Los Angeles, Amsterdam e Milano. Tra queste tre metropoli si snoda il percorso artistico e personale di Rohn Meijer, prima ceramista con Mario Bellini, poi designer con Joe Colombo, infine fotografo di moda con Jan Francis. Meijer, ora sulla soglia della settantina, dopo una prima ma significativa parentesi nell’ambito della scultura e del design industriale, è alla fotografia che deve la sua definitiva consacrazione professionale (in qualità di vero e proprio protagonista degli anni d’oro della moda insieme a Mario Testino, Richard Avedon e Peter Lindbergh, tra gli altri). E sempre nella fotografia, assurto a mezzo espressivo esclusivo, si concretizzano le sue sperimentazioni plastiche più interessanti.

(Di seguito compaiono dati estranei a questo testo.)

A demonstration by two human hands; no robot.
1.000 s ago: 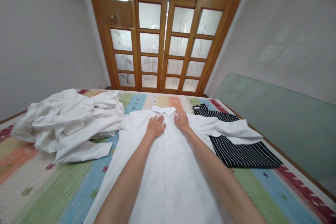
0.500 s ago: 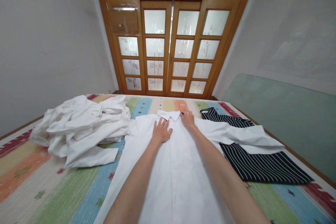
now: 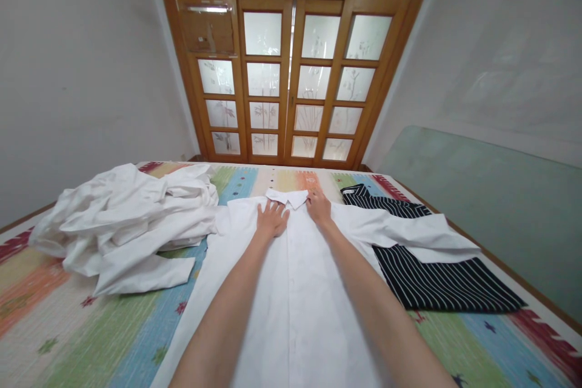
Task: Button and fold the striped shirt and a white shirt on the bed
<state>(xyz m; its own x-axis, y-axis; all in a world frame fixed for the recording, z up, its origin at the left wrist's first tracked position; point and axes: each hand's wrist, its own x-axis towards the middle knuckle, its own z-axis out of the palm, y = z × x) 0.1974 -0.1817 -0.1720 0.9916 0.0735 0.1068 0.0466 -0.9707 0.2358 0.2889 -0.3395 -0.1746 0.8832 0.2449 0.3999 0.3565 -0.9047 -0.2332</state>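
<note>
A white collared shirt (image 3: 313,315) lies spread front side up, its collar (image 3: 287,197) at the far end and its right-hand sleeve (image 3: 409,233) stretched out to the side. My left hand (image 3: 271,220) rests on the shirt just below the left of the collar, palm down with fingers spread. At the right collar edge, my right hand (image 3: 319,206) pinches the collar fabric between thumb and fingers. The left-hand sleeve runs toward a pile of white clothes (image 3: 131,218) and cannot be told apart from it.
A folded black-and-white striped garment (image 3: 445,282) lies at the right, partly under the sleeve. All of it rests on a multicoloured striped cover (image 3: 113,327). A pale green headboard-like panel (image 3: 477,176) borders the right side. Wooden glazed doors (image 3: 291,73) stand beyond.
My right hand has shifted slightly on the collar edge, and my left hand stays flat below the collar with fingers a little more spread. The whole view has moved slightly.
</note>
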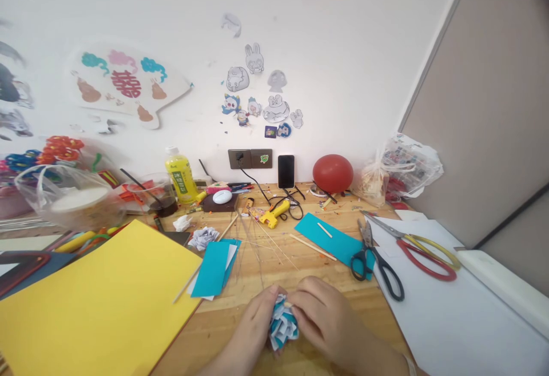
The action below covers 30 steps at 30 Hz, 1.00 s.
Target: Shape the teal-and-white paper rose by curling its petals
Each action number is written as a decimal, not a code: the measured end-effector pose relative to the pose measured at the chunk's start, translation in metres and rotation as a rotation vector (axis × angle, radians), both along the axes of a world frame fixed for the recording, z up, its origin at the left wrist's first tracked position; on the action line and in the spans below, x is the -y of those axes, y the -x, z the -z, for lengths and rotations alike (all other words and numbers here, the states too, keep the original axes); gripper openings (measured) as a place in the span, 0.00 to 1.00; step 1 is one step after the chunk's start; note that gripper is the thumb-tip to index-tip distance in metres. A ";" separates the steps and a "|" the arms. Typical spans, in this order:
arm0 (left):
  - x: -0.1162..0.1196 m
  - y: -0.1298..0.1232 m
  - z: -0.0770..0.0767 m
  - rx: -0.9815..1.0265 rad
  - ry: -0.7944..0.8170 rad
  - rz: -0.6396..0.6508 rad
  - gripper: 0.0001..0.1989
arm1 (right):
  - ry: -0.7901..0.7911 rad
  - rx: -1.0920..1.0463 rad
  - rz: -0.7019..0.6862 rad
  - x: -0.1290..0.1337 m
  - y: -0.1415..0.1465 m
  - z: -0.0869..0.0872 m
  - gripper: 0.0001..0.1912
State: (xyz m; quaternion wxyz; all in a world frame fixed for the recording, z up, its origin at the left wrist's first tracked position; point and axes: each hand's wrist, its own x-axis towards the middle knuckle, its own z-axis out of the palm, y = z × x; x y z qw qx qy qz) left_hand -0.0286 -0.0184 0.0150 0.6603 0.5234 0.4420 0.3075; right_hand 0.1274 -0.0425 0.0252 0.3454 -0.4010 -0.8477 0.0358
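Observation:
A blue and white paper flower (pixel 283 326) with many folded petals is between my two hands, low in the middle of the head view. My left hand (pixel 256 319) closes around its left side, thumb near the top. On the other side, my right hand (pixel 322 314) has its fingers bent and pinched against the flower's upper right edge. The underside of the flower is hidden. Beyond my left hand lie stacked teal and white paper strips (pixel 213 268). A white paper flower (pixel 204 238) rests just behind them.
Yellow paper (pixel 103 302) covers the left side. Black scissors (pixel 377 262) lie partly on a teal strip (pixel 319 233), with red-handled scissors (pixel 424 256) on white sheets (pixel 450 319) at right. A yellow glue gun (pixel 274 214), phone (pixel 286 171), bottle (pixel 180 176) and red balloon (pixel 333 173) are farther back.

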 end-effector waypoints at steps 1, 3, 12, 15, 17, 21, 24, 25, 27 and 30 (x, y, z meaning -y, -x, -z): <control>0.000 0.000 0.001 0.001 -0.001 -0.002 0.22 | -0.029 0.019 0.007 0.000 0.000 0.001 0.11; -0.001 0.000 0.002 0.001 -0.003 -0.005 0.22 | -0.079 0.028 0.023 -0.001 0.001 0.003 0.12; -0.003 0.001 0.003 -0.015 -0.012 -0.004 0.21 | -0.114 -0.069 0.043 -0.006 0.001 0.017 0.12; -0.004 0.001 0.004 -0.016 -0.022 -0.003 0.21 | -0.109 -0.035 0.046 -0.006 0.001 0.016 0.14; -0.004 0.000 0.004 -0.013 -0.024 -0.004 0.21 | -0.124 -0.013 0.059 -0.006 0.001 0.015 0.18; -0.004 0.001 0.006 0.056 0.035 0.000 0.21 | -0.146 0.005 0.107 -0.004 0.004 0.009 0.23; -0.004 0.001 0.011 0.163 0.132 -0.002 0.18 | -0.141 0.000 0.163 -0.004 0.006 0.005 0.25; -0.004 0.000 0.013 0.196 0.148 -0.005 0.18 | -0.136 -0.005 0.183 -0.004 0.006 0.004 0.25; -0.005 -0.001 0.016 0.240 0.159 -0.009 0.18 | -0.126 -0.011 0.212 -0.004 0.006 0.004 0.25; -0.005 -0.002 0.019 0.247 0.138 -0.011 0.18 | -0.125 -0.002 0.247 -0.005 0.006 0.007 0.26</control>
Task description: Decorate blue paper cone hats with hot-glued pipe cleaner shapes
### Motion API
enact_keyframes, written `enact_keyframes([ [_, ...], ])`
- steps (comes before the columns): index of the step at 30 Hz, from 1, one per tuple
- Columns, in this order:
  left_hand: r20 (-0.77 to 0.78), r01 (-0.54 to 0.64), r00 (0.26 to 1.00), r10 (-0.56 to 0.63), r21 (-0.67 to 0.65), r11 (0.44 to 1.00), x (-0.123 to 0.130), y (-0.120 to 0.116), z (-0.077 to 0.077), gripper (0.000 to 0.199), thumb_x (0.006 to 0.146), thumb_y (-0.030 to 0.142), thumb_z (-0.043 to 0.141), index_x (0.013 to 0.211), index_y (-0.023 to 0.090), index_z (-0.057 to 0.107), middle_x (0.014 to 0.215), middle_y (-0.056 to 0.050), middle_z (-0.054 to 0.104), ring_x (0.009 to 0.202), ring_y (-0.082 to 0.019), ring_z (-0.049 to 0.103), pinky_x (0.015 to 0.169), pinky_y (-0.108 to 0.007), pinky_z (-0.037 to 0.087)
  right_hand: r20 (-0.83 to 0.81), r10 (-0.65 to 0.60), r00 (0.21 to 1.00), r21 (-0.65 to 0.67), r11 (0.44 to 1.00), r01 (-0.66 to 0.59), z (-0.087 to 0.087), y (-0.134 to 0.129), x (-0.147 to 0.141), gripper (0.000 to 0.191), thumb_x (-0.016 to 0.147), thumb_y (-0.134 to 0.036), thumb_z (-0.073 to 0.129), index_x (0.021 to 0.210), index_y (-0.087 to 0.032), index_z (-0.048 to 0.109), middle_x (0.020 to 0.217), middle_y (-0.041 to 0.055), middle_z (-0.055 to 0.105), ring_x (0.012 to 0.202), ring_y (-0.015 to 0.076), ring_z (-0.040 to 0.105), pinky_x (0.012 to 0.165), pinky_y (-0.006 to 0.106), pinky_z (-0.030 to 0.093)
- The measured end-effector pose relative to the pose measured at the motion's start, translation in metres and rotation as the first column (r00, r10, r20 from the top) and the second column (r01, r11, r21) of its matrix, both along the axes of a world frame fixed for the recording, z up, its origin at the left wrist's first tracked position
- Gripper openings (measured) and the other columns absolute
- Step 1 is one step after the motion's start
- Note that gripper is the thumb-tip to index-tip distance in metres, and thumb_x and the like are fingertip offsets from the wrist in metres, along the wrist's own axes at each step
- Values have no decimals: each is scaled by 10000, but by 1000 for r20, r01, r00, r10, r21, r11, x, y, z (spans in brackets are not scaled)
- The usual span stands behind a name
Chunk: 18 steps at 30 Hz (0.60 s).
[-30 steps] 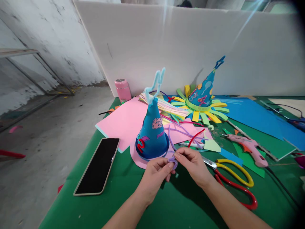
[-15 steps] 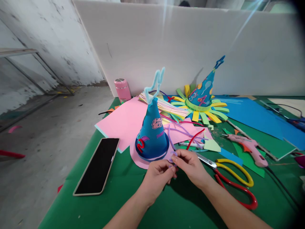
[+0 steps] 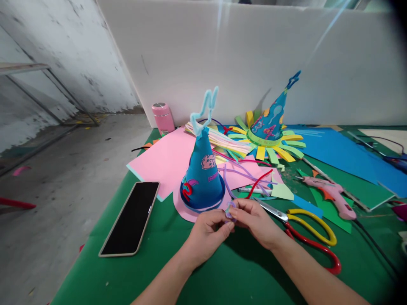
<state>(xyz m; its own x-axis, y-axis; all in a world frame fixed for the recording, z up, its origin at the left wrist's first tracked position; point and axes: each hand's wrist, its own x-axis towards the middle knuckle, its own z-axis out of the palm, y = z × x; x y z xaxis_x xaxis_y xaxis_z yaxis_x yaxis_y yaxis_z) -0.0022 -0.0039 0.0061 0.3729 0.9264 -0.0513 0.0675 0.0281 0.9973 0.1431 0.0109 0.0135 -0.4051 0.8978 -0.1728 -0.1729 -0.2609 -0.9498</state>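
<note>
A small curled purple pipe cleaner is pinched between the fingertips of my left hand and my right hand, which meet over the green table. Just behind them a blue cone hat stands upright on a pink paper disc. A light-blue bent pipe cleaner rises from its tip, and a red curl sits on its lower left side. Scissors with yellow and red handles lie beside my right hand. Loose purple pipe cleaners and a red one lie beyond my hands.
A phone lies at left, near pink paper. At the back are a pink bottle, paper strips and a second hat with a fringed brim. A pink glue gun and blue sheets are at right.
My fingers have shifted slightly around the purple piece, and its curl shows a little more. The surroundings sit slightly higher in the view; nothing on the table has visibly moved.
</note>
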Motion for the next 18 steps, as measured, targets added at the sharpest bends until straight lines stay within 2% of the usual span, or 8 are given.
enact_keyframes([
  [5,108,-91,988,112,-180,979,1,0,-1,187,693,315,589,695,128,595,591,3,529,508,-88,425,482,-209,324,116,-86,990,184,981,64,-2,3,0,207,754,-299,555,609,-161,503,548,-43,458,512,83,421,509,205,327],
  [10,168,-148,970,179,-181,972,-2,1,-4,257,751,356,518,610,142,527,542,24,480,470,-69,387,485,-207,287,275,-116,955,328,944,20,-4,2,0,214,761,-270,543,592,-159,475,569,-32,421,534,89,371,503,209,307],
  [14,152,-158,971,187,-183,970,-2,1,-6,242,757,342,520,613,149,505,485,50,415,442,-61,343,460,-205,244,288,-75,955,329,944,-25,0,2,2,184,789,-261,501,639,-154,504,589,-27,421,556,91,375,510,203,309],
  [18,163,-144,969,183,-226,963,0,1,-6,249,753,347,520,603,149,497,523,42,441,433,-55,346,439,-206,232,278,-129,952,336,941,30,2,5,5,174,794,-250,492,653,-150,515,579,-33,421,549,86,369,507,195,313],
])
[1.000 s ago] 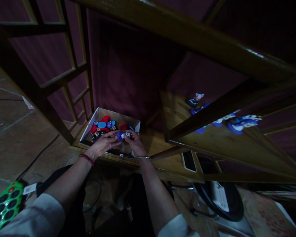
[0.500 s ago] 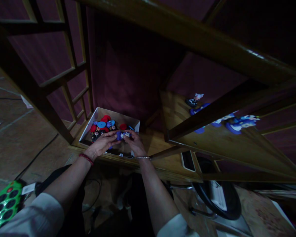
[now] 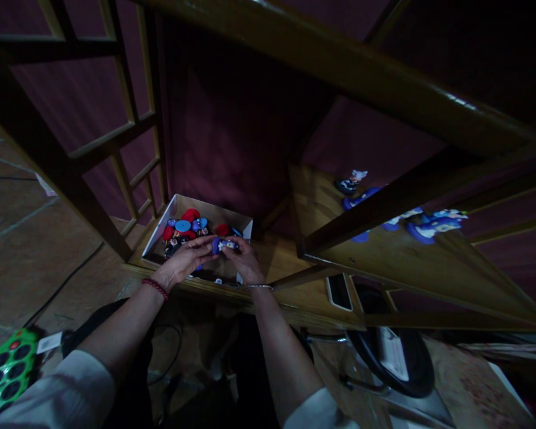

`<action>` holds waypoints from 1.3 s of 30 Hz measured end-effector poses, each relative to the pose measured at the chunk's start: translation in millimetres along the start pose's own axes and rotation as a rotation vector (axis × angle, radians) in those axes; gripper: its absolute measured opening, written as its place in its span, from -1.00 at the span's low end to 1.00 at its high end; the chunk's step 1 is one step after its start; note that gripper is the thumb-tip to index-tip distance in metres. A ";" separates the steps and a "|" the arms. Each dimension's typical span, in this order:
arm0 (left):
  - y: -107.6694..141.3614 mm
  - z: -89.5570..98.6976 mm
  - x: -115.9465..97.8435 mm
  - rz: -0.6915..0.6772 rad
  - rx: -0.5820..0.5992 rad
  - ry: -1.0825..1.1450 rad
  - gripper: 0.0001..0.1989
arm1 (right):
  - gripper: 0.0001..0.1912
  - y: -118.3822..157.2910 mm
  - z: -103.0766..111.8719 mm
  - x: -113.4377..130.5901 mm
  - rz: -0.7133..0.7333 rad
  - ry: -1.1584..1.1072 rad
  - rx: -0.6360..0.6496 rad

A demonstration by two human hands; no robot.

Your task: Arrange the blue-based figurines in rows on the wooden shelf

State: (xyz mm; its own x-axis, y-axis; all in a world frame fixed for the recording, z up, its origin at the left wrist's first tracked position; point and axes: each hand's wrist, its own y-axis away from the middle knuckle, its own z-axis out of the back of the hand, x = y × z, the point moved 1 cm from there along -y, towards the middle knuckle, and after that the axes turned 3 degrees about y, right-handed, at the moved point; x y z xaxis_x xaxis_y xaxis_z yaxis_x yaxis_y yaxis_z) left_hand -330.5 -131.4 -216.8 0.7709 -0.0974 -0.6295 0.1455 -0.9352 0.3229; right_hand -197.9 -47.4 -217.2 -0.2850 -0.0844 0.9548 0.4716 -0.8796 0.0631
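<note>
Between both hands, over the open cardboard box [image 3: 158,233], is a small figurine [image 3: 226,245] with a purple base and a white and blue body. My left hand [image 3: 188,260] pinches it at the purple base. At its other end, the fingers of my right hand [image 3: 245,262] close on it. Under and behind the hands, the box holds several more figurines with round red, blue and dark parts, such as a blue disc-shaped base [image 3: 183,226]. My hands hide part of the box's inside.
On the wooden shelf [image 3: 321,238] to the right stand several figurines, one with a dark base [image 3: 351,182]. A phone [image 3: 339,292] lies on the lower board. Wooden beams cross above and right. A green power strip [image 3: 6,375] and a black stool [image 3: 393,357] are below.
The figurine has turned slightly between my fingers. Both hands stay almost in the same place over the box, and the view has shifted a little.
</note>
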 end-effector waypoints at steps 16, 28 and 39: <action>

Esempio? La recente serie di scatti “Metamorphosis”, risultato del voluto danneggiamento, o meglio della trasformazione, del suo archivio personale di negativi dapprima formalmente impeccabili. Si tratta di un’estetica della decostruzione e dell’errore come possibile fonte di bellezza, che suona stridente rispetto al mito della perfezione da sempre inseguito da certa fotografia di moda. L’operazione si configura come un insieme di tentativi e manomissioni ludiche col supporto fisico della sua arte, quindi come studio del mezzo più che del fine. Attraverso interventi manuali e chimici sulla pellicola, Meijer ha ottenuto scatti “distrutti” eppure più pittorici, più artistici di prima, la cui eco rimanda un po’ alla pop art un po’ alla pittura impressionista e crepuscolare italiana a cavallo tra Ottocento e Novecento (avete mai visto gli evanescenti ritratti del pittore lombardo Tranquillo Cremona?).
Della serie, errare è umano, ma perseverare può essere divino.